ACTION ITEM: Read through the data and report every line in which the word "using" occurs.
══ MATERIALS PROVIDED ══
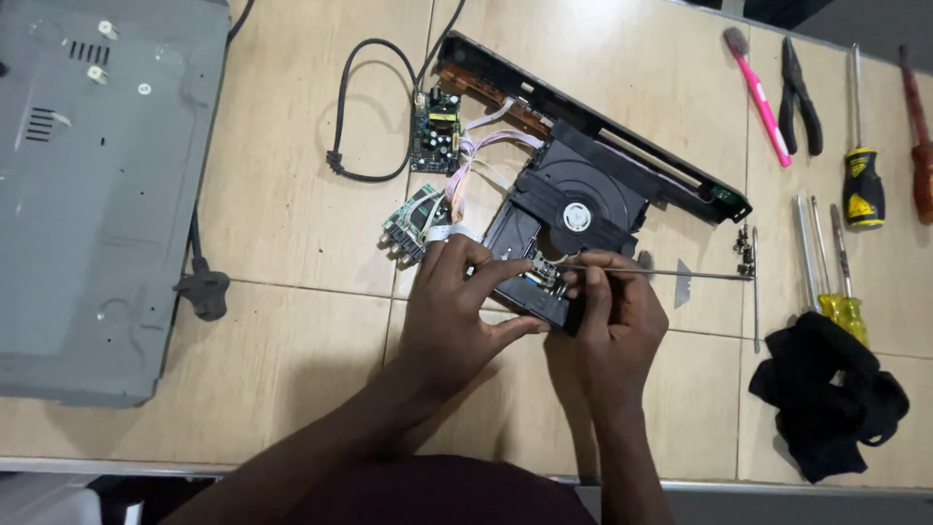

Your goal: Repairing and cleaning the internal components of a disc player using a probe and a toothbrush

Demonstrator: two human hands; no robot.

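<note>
At far left lay the grey metal cover (pixel 92 194), already off the player and set upside down on the tiled floor (pixel 292 194), with a black plug (pixel 204 292) at its edge. A black cable (pixel 355 107) looped toward a small green power board (pixel 437 131), loose from its mount, and a second small circuit board (pixel 416 222) sat just below it, joined by pale ribbon wires (pixel 476 156). The left hand (pixel 457 311) gripped the near corner of the black disc drive (pixel 573 219), fingers curled and pressed against its edge, thumb below. The right hand (pixel 612 321) was closed around a dark handle, holding a thin metal shaft (pixel 671 274) that lay flat with its near end at the small mechanism on the drive's front edge; what the near end touched could not be made out. The long black front panel (pixel 603 122) lay behind the drive, apparently detached. Further right were a pink toothbrush (pixel 758 92), pliers (pixel 799 97), several screwdrivers (pixel 860 175) and a black cloth (pixel 826 389). Judged from this, the casing was opened and the boards freed; the drive itself looked not yet taken apart.
</note>
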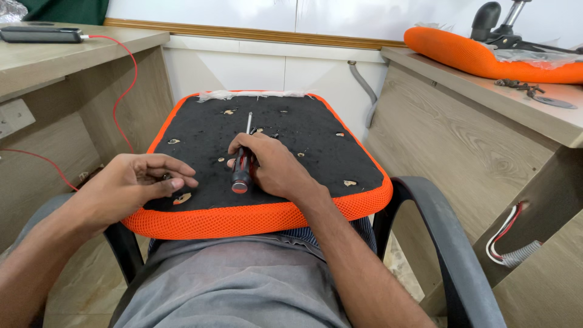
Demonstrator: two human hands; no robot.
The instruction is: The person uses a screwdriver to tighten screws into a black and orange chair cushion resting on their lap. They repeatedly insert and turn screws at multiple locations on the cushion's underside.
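orange mesh edges a black-bottomed seat cushion (303, 130), laid upside down across the lap, between two wooden tables (486, 140). a screwdriver (243, 164) with red-black handle is gripped by the right hand (273, 167), fingers clenched around it, shaft lying on the black underside. a small dark part (166, 177) is pinched in the left hand (136, 182) fingers, near the cushion's front left edge.

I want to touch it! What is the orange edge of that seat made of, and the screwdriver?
The orange edge looks like woven mesh fabric: tiny holes show. The screwdriver in the right hand seems to have a shiny metal shaft and a glossy black-and-red handle, probably plastic.
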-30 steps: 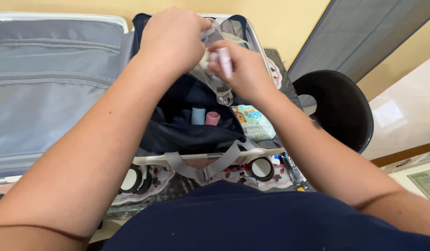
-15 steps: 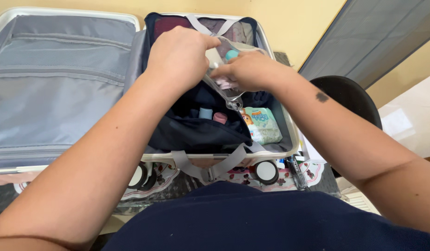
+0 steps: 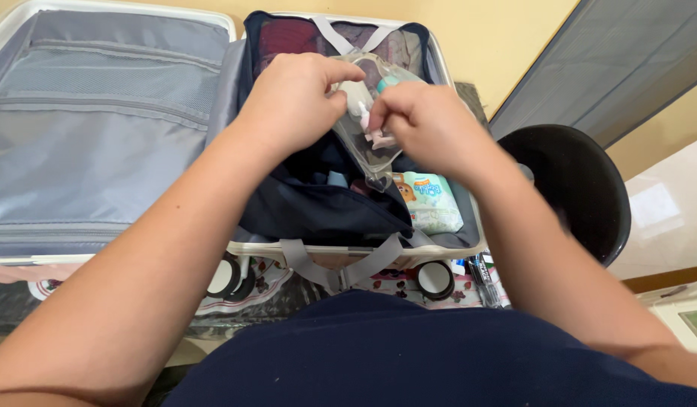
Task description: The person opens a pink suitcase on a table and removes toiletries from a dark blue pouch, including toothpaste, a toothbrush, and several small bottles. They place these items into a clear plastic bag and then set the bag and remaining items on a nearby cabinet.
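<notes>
My left hand and my right hand both grip a clear plastic pouch above an open suitcase. Small toiletry bottles show inside the pouch, one with a teal cap. Under the pouch a dark navy bag lies in the suitcase. A pale green wipes pack lies to the bag's right. The grey lined lid is folded open to the left.
A black round stool stands to the right of the suitcase. Suitcase wheels and a grey strap with a buckle face me. A pen lies on a patterned cloth near the wheels.
The pink tube in my right hand a second ago now sits inside the pouch. Both hands have dropped lower over the navy bag and pinch the pouch's top.
</notes>
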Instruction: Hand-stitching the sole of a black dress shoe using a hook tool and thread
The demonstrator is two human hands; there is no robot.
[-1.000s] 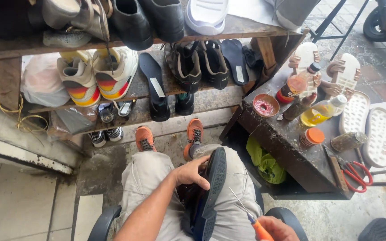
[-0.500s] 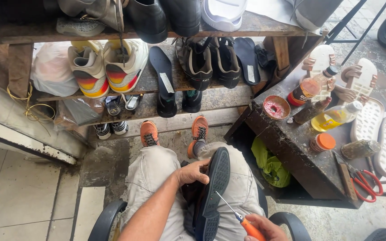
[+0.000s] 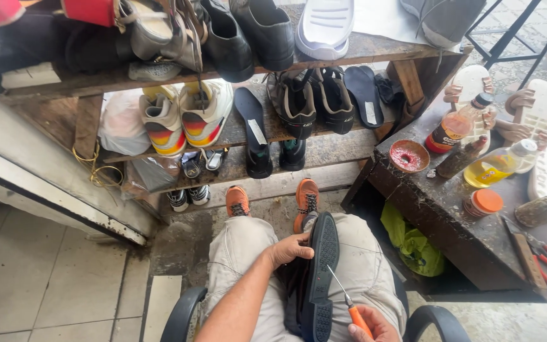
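- Gripping the black shoe near its toe, the left hand curls its fingers over the sole's edge; the shoe stands sole-up on the lap.
- Right hand pinches an orange-handled awl, tip at the sole.
- Workbench with bottles stands to the right.

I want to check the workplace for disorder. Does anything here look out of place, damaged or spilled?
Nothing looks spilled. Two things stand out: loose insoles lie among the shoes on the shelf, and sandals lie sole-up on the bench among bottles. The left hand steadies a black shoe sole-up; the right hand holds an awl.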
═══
EXERCISE ANSWER:
Your goal: Repairing and cleaning the internal components of a disc player using a probe and a toothbrush
Instruction: Hand-stitching the sole of a black dress shoe using a hook tool and thread

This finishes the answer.